The Solicitors Regulation Authority will ask 1,000 people about their conveyancing experiences to help improve the regulator's understanding of the market.
The regulator announced today that it will use the public's views on the legal aspect of their house purchase or sale 'to help shape the way it regulates'. Former clients will be asked about access, choice, quality and cost. The study will highlight good and bad practice, and specific areas of concern.

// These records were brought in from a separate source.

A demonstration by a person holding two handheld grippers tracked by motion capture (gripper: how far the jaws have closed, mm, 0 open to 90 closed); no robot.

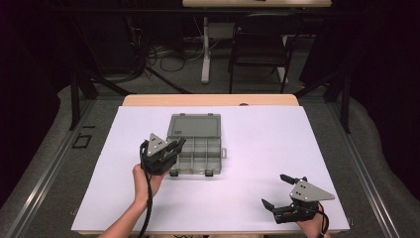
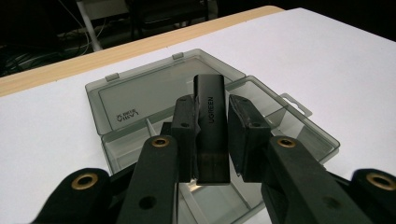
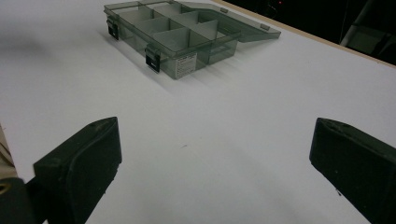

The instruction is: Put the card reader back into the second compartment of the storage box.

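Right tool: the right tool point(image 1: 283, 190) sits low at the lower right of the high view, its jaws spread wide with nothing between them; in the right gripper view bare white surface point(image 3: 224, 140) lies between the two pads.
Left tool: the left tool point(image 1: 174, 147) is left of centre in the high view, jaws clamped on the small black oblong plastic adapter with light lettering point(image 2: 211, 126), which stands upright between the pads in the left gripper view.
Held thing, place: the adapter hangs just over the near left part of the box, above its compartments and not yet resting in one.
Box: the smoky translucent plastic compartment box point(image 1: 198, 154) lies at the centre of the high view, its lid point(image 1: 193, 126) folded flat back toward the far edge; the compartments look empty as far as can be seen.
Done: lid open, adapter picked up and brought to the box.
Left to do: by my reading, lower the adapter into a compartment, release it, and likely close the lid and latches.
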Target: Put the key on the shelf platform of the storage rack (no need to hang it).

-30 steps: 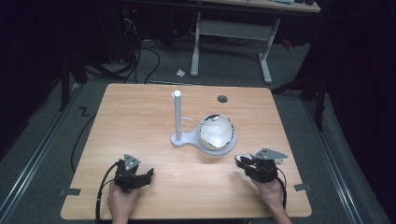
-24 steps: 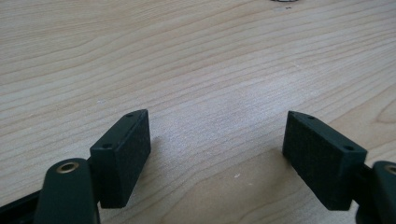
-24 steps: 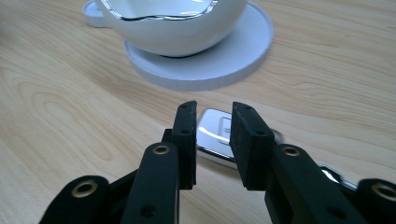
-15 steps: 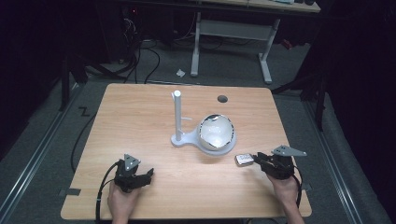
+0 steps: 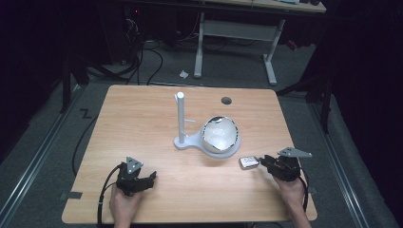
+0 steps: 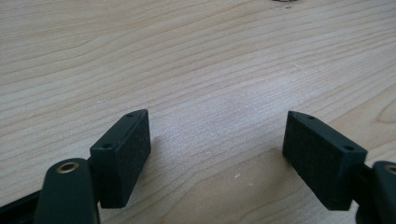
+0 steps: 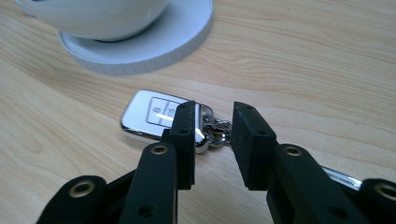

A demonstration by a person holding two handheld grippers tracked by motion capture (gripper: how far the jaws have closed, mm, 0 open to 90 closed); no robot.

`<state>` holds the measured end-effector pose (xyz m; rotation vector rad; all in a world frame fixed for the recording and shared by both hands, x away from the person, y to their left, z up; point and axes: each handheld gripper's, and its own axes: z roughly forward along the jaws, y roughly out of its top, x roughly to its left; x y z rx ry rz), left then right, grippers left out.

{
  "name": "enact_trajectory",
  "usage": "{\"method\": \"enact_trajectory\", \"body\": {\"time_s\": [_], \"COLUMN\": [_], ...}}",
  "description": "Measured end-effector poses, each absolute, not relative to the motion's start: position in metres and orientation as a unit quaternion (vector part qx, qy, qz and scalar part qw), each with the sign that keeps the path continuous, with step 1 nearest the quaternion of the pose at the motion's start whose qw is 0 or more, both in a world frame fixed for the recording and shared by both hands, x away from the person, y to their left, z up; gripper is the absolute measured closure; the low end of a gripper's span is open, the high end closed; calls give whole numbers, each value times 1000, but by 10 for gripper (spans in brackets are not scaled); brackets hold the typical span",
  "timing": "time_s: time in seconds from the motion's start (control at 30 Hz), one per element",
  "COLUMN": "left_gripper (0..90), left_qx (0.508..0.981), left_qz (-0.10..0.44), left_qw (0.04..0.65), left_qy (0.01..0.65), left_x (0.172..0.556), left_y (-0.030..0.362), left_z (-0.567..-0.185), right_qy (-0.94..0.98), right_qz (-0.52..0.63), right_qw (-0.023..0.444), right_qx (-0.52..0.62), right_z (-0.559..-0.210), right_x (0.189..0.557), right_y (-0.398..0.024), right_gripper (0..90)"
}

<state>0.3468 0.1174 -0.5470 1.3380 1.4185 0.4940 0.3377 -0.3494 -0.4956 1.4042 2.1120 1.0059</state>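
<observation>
My right gripper [image 7: 212, 140] sits low over the wooden surface [image 5: 142, 123] near its right front corner, and a silver car key fob [image 7: 161, 119] lies flat just ahead of it. The jaws have just been opening a little — they stand narrowly parted, with the fob's ring end and its small metal keyring [image 7: 219, 133] in the gap between them. The left pad looks to overlap the fob's edge, though I cannot tell whether it presses; nothing is clenched. In the high view the fob [image 5: 249, 162] rests just left of that gripper [image 5: 266, 161], close beside the round white base [image 5: 190, 141] that carries a white bowl [image 5: 220, 134] and an upright white post [image 5: 180, 116].

My left gripper [image 6: 217, 149] rests near the front left of the surface — jaws released and spread wide, only bare wood grain between them. In the high view it [image 5: 147, 178] sits well apart from the fob.
</observation>
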Motion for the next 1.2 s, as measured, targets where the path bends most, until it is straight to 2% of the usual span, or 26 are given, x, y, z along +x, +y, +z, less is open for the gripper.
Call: {"method": "enact_trajectory", "body": {"time_s": [0.2, 0.43, 0.6, 1.2], "left_gripper": [239, 239, 238, 239], "left_qx": [562, 563, 563, 563], "left_qz": [208, 208, 209, 209], "left_qw": [535, 535, 534, 534], "left_qy": [596, 595, 595, 595], "left_x": [347, 347, 347, 347], "left_y": [117, 117, 117, 117], "left_z": [-547, -547, -547, -547], "right_qy": [756, 755, 758, 778], "right_qz": [340, 328, 330, 315], "right_qw": [210, 213, 214, 186], "right_qx": [518, 526, 521, 510], "right_z": [-500, -505, -507, -519], "right_x": [343, 350, 355, 367], "right_y": [-355, -363, -367, -365], "right_gripper": [693, 601, 571, 571]}}
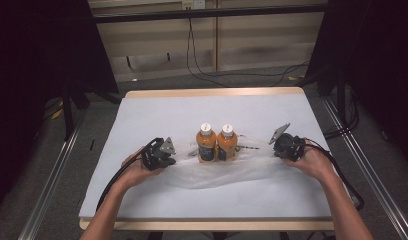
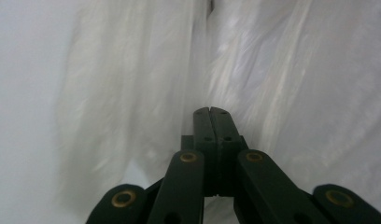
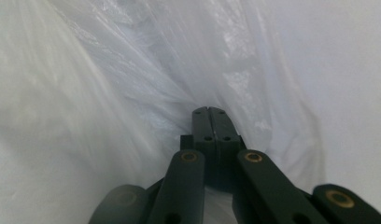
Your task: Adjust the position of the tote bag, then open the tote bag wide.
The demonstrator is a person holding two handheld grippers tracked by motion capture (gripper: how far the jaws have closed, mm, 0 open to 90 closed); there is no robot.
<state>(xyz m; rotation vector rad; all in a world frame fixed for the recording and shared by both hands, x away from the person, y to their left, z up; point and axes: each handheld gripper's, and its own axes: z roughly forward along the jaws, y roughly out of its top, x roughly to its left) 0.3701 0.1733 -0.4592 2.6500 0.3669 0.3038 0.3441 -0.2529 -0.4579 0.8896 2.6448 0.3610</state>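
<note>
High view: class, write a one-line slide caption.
Two hand-held tools, left tool and right tool, pinch a clear plastic bag around two orange bottles.

Left black two-jaw gripper [image 1: 167, 152]: grey three-cornered plate on top, black cable trailing back along the forearm. Right black two-jaw gripper [image 1: 278, 145]: same plate and cable. In the gripper views, flat matte-black linkage arms with brass-ringed pivots, small screw holes near the jaw tips. Forearms bare, no sleeves in view.
</note>
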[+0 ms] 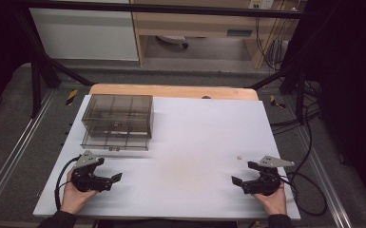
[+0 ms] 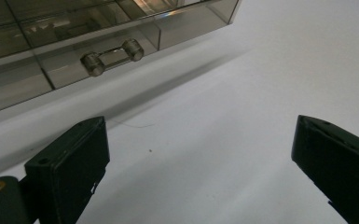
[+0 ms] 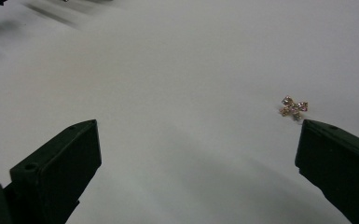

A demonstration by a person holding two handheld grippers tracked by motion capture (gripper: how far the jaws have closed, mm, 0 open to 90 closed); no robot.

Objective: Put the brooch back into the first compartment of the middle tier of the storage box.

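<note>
A smoky clear plastic drawer box point(image 1: 118, 121) stands at the back left of the white table; its lower drawer front with a clear handle point(image 2: 113, 56) fills the top of the left gripper view. My left gripper point(image 1: 115, 173) rests open at the front left, a short way in front of the box. A tiny sparkling bow-shaped jewel point(image 3: 294, 107) lies on the table just past the right jaw of my right gripper point(image 3: 198, 154), seen from above as a pale speck point(image 1: 239, 156). My right gripper point(image 1: 241, 174) stands open at the front right, holding nothing.
The white board point(image 1: 195, 137) lies on a wooden tabletop point(image 1: 171, 90) inside a black frame. Cables point(image 1: 309, 156) trail off the right edge. Bare white surface stretches between the two grippers.
</note>
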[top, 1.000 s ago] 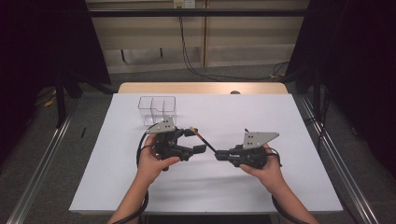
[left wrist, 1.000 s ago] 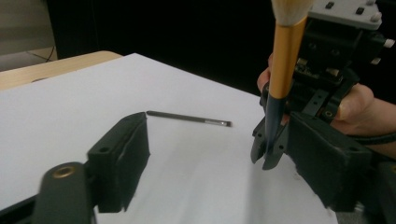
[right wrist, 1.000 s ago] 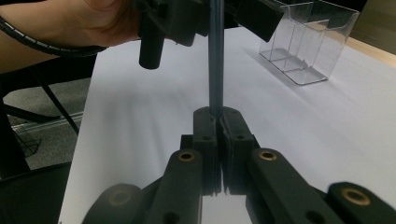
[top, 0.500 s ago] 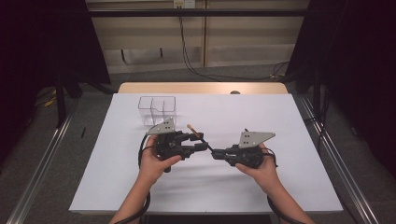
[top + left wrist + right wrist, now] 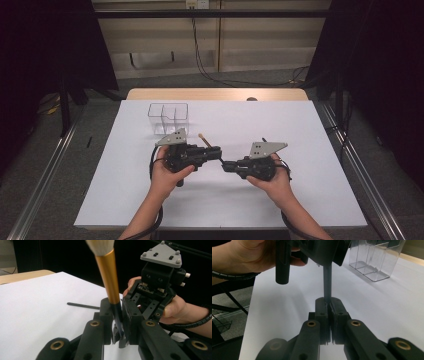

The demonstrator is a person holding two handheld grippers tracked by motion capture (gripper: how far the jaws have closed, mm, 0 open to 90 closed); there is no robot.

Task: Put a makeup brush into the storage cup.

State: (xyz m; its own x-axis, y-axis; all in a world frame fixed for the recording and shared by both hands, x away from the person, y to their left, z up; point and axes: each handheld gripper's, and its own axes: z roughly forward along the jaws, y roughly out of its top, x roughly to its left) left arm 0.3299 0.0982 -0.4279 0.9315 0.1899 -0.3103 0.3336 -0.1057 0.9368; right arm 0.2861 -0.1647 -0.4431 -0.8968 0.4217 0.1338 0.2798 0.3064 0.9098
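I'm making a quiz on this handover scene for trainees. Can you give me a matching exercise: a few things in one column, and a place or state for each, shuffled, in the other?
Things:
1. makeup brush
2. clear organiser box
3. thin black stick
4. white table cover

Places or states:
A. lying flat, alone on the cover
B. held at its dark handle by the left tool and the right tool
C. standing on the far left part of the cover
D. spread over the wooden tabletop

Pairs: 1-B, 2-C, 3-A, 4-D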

Crispin Passmore, SRA executive director, said: 'The research will play an important role in increasing our understanding of the conveyancing market. We want to know how it is changing, and how changes elsewhere - such as fixed fees and technology - will affect the experiences of solicitors and those who use their services.'
Between November 2015 and October 2016, the SRA paid out more than £1m from the Compensation Fund to replace stolen funds that were intended for house deposits. Three-quarters of cybercrimes reported to the regulator last year were some form of 'Friday afternoon' fraud on conveyancing practices.
Three-quarters of firms interviewed for a thematic study published in 2013 regarded the client care letter as the main way to give clients good information about costs.
In the same study, firms also stated that they did not provide upfront costs information. Two-thirds felt that when a consumer was unhappy about the conveyancing cost, it is because the firm they used quoted a cheap headline figure which did not accurately reflect the final bill.